■ **To do**:
Copy out exactly the lines below that run from the one holding "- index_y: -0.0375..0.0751" to the one holding "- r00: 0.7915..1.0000", keeping both of those lines and no others.

■ **Collected material**:
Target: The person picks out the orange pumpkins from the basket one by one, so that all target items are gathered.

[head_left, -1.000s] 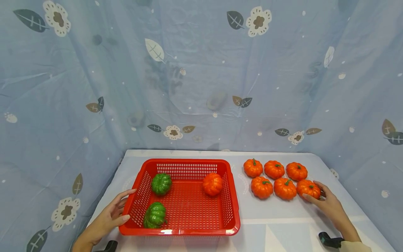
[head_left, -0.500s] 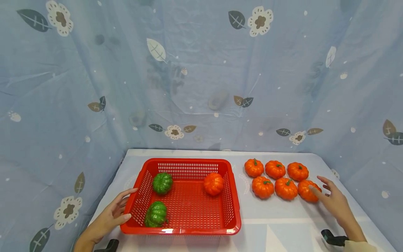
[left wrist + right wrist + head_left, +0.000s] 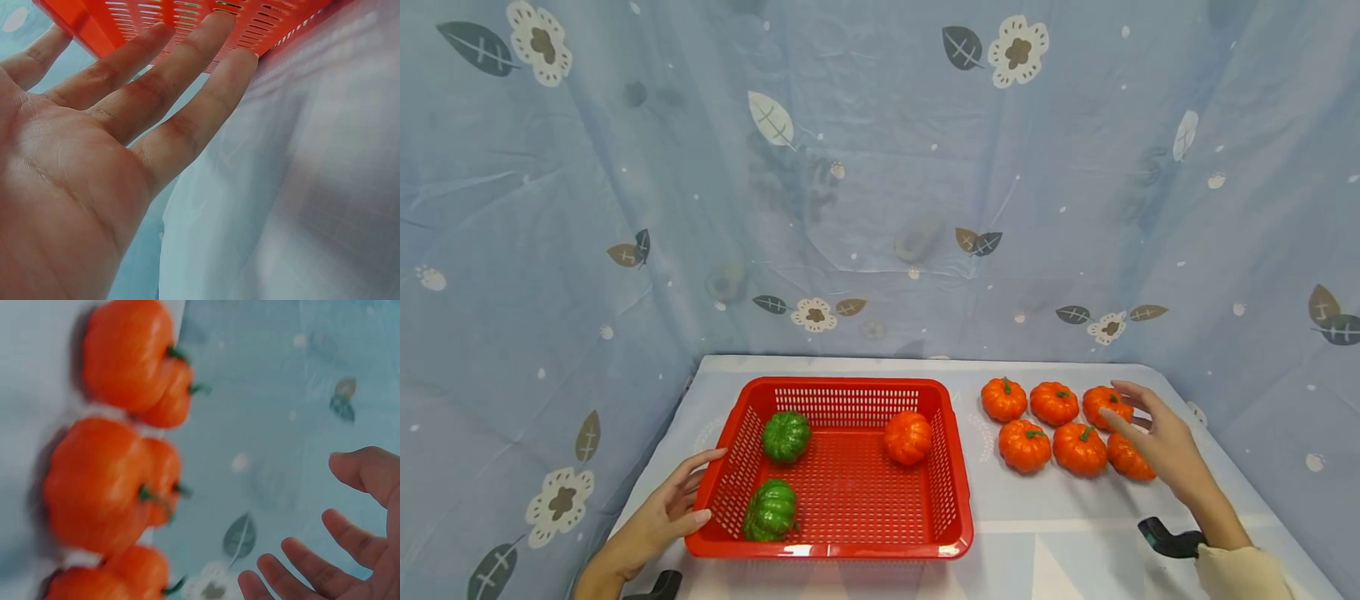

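A red plastic basket [image 3: 827,552] stands on the table, holding two green pumpkins, one at the back left [image 3: 786,437] and one at the front left [image 3: 771,510], plus an orange pumpkin [image 3: 907,437] at the right. My left hand [image 3: 658,512] touches the basket's left side; in the left wrist view its straight fingers [image 3: 187,134] lie against the slotted wall. Above the right end of the orange pumpkins hovers my right hand [image 3: 1165,437], fingers spread and holding nothing. It overlaps the back right pumpkin [image 3: 1103,406] and the front right pumpkin [image 3: 1129,457] in the head view.
Several orange pumpkins sit in two rows right of the basket, among them the front left one [image 3: 1024,447] and the back left one [image 3: 1003,400]. A blue patterned cloth [image 3: 880,192] hangs behind the table and along both sides.
My right hand has come off the front right pumpkin, lifted, and moved back and left over the back right one. The left hand stays at the basket.
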Demonstrator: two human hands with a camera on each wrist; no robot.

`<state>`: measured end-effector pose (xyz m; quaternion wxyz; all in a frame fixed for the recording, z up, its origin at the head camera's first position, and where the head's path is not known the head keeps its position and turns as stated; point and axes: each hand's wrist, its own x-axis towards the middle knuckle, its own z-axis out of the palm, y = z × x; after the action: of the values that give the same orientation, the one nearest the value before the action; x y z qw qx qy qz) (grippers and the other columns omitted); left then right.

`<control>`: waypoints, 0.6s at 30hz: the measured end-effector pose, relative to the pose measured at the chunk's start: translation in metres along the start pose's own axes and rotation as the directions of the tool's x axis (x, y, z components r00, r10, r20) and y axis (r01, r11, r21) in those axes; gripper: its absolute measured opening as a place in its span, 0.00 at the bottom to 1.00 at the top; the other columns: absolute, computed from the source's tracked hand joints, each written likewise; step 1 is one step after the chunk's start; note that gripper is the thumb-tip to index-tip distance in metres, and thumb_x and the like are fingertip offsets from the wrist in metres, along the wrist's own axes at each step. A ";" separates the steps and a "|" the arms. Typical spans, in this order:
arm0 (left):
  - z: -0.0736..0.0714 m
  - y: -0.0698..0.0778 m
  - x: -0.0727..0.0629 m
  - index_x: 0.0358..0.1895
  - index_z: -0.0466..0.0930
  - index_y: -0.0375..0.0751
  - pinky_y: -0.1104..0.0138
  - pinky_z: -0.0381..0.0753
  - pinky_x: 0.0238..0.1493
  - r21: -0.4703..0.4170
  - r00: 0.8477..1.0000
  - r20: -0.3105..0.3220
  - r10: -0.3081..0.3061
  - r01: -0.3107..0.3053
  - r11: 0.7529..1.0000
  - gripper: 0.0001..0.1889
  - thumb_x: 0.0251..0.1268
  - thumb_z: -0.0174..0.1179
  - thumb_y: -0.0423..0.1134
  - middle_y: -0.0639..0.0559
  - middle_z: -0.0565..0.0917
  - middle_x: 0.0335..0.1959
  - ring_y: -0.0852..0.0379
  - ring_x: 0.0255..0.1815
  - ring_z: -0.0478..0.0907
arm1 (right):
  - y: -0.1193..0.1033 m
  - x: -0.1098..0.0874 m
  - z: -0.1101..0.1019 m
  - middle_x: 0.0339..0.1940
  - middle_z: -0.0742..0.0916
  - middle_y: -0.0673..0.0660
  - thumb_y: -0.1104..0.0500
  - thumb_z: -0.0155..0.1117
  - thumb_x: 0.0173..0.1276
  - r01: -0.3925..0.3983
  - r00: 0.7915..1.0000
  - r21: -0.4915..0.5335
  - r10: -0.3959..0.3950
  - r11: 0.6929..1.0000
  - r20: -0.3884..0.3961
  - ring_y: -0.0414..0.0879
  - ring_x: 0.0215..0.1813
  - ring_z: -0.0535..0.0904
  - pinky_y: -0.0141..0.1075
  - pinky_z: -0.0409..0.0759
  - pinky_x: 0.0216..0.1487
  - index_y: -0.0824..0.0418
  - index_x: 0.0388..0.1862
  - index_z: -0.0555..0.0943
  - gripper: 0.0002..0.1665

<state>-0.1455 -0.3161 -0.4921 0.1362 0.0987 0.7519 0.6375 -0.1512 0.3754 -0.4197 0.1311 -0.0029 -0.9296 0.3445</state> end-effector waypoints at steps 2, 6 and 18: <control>0.000 0.000 0.000 0.80 0.55 0.48 0.54 0.86 0.50 -0.002 1.000 -0.002 -0.007 0.007 1.000 0.37 0.71 0.60 0.34 0.25 0.61 0.74 0.55 0.59 0.80 | -0.013 0.003 0.004 0.67 0.76 0.70 0.43 0.63 0.76 0.026 1.000 0.014 -0.026 1.000 0.011 0.69 0.64 0.74 0.56 0.81 0.58 0.63 0.78 0.64 0.41; 0.001 0.000 -0.001 0.80 0.55 0.49 0.54 0.86 0.50 0.002 1.000 -0.003 -0.009 0.009 1.000 0.37 0.71 0.60 0.34 0.26 0.62 0.74 0.53 0.60 0.79 | -0.037 0.010 0.011 0.65 0.78 0.69 0.46 0.64 0.77 0.093 0.996 0.023 -0.093 0.995 0.011 0.68 0.62 0.77 0.65 0.77 0.57 0.63 0.76 0.66 0.38; -0.001 -0.001 -0.001 0.80 0.54 0.49 0.57 0.85 0.52 0.014 1.000 0.015 0.013 -0.013 1.000 0.37 0.72 0.58 0.33 0.26 0.60 0.75 0.55 0.61 0.79 | -0.084 0.028 0.046 0.66 0.80 0.63 0.46 0.68 0.73 0.208 0.969 0.076 -0.216 0.975 0.121 0.64 0.63 0.78 0.62 0.80 0.57 0.57 0.74 0.71 0.35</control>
<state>-0.1452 -0.3174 -0.4924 0.1372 0.1092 0.7545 0.6324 -0.1824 0.2849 -0.3924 0.1069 0.1230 -0.9197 0.3572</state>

■ **Reply**:
  - index_y: -0.0375..0.0751
  - pinky_y: -0.1104..0.0138
  - pinky_z: -0.0381..0.0753
  - pinky_x: 0.0238..0.1493
  - r21: -0.4703..0.4170
  - r00: 0.8477..1.0000
  - r20: -0.3105..0.3220
  - r10: -0.3081..0.3061
  - r01: -0.3107..0.3053
  - r11: 0.7529..1.0000
  - gripper: 0.0001..0.1889
  - thumb_x: 0.0251..0.1268
  - thumb_z: -0.0174..0.1179
  - thumb_y: -0.0423..0.1134
  - middle_y: -0.0639..0.0559
  - middle_z: -0.0565..0.0917
  - middle_x: 0.0335..0.1959
  - ring_y: -0.0852..0.0379
  - ring_x: 0.0255..0.1815
  - ring_z: -0.0478..0.0907
arm1 (right):
  - y: -0.1193..0.1033 m
  - x: -0.1098..0.0874 m
  - z: -0.1101..0.1019 m
  - middle_x: 0.0339..0.1940
  - middle_z: -0.0742..0.0916
  - middle_y: -0.0673..0.0660
  - thumb_y: -0.1104..0.0500
  - thumb_z: -0.0155..0.1117
  - thumb_x: 0.0173..0.1276
  - r01: -0.3925..0.3983
  - r00: 0.7915..1.0000

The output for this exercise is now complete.